Wednesday, June 8, 2011


Everyone needs to have a calendar - whatever type and format works best for you!  More on that in a moment, but first, 3 time-saving (and sanity-saving!) calendar rules-to-live-by:

    1. Check calendar at least twice daily:
            - in preparation for next day, at close of "work day" or before bed
            - in preparation for today, upon arising, or at start of "work day"

    2. Check calendar BEFORE accepting new commitments, to avoid conflicts or overloaded days

    3. Enter new time commitments in calendar WHEN MADE - only takes seconds!
            - also enter any info needed for, such as phone#, location, what bring
            - can add these details over time, as made available, or thoughts arise

Next, some calendar "requirements" to help you assess your needs:

     Accessability - calendar needs to be at hand, ideally whenever you could be scheduling anything

     Ease & speed - calendar needs to be easy to update, quickly - so you'll "do it now"
            - needs to readable after making changes
            - ideally supports repeating appt., or cut/paste

     Reliability - calendar needs to
            - if digital, need to have automatic backup in place, to avoid data loss
            - if on multiple digital devices, need to have automatic sync in place

     Usability - calendar format needs to work for you!
            - e.g. I love UK format (Monday > Sunday), over USA (Sunday > Saturday)
            - e.g. I love color-coding entries, such as work, appts, drive time, exercise, fun

And as promised back in opening sentence, we close with calendar options:

     Multiple digital devices

With Dropbox, I had automatic backup & syncing working very nicely for 2 laptops.  But then I started travelling, so no longer near a laptop most of my day, and added an iPhone: Dropbox will sync data among laptops & iPhone, but format too small on iPhone to be useful.  Hopefully "there's an app for that!" too -  please let me know if you've found anything useful!

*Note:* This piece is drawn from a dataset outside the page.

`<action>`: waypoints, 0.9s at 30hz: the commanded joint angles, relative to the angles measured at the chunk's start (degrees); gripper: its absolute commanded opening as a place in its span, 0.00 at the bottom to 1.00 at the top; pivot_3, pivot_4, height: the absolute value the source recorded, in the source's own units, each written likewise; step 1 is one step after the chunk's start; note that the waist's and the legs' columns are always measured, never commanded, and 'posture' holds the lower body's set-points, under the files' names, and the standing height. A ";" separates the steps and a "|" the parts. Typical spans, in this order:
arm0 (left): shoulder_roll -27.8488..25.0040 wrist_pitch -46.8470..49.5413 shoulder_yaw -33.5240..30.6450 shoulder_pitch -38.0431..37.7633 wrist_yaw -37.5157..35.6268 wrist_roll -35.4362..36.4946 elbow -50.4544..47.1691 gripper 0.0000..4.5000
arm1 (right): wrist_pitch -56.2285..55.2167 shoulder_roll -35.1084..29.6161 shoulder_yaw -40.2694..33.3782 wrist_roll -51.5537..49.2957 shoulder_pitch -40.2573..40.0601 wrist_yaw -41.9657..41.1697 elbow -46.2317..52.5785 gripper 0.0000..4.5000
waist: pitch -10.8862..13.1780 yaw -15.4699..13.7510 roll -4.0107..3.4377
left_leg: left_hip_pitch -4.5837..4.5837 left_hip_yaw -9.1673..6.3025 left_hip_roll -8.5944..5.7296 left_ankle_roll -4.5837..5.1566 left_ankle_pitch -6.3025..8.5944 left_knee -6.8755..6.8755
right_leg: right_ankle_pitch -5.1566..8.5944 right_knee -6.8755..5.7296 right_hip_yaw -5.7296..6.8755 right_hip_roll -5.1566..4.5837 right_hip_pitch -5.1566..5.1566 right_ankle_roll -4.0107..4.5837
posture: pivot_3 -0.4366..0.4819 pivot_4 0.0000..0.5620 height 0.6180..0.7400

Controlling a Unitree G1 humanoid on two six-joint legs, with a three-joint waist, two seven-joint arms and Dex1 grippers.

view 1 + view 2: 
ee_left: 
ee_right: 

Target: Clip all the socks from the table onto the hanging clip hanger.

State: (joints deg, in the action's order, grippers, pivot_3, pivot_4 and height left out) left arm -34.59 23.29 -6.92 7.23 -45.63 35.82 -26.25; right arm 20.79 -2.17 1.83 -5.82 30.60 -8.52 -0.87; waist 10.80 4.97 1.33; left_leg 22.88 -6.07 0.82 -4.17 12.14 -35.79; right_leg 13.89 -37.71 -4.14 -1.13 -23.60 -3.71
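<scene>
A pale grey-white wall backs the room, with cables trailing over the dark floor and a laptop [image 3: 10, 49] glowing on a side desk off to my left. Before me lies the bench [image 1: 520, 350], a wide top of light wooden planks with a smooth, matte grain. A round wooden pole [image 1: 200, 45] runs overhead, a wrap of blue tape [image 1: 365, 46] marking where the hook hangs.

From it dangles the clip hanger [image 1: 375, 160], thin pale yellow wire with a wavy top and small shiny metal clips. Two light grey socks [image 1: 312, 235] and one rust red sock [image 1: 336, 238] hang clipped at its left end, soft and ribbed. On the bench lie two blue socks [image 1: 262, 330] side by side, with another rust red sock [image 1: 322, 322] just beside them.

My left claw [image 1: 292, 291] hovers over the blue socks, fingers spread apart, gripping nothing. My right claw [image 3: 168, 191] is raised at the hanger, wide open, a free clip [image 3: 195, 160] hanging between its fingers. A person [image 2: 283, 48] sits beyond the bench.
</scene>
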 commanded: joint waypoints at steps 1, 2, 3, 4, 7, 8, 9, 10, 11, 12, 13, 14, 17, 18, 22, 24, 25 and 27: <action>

     Single digital device

Be sure you have an automatic backup in place, such as Dropbox, for whatever calendar format you use.


May be old-fashioned, but meets all the requirements, except cut/paste, and perhaps readability after making changes - ink hard to overwrite, pencil hard to read.  Lacks the search functions of digital calendars, and takes storage space to retain previous years of calendars.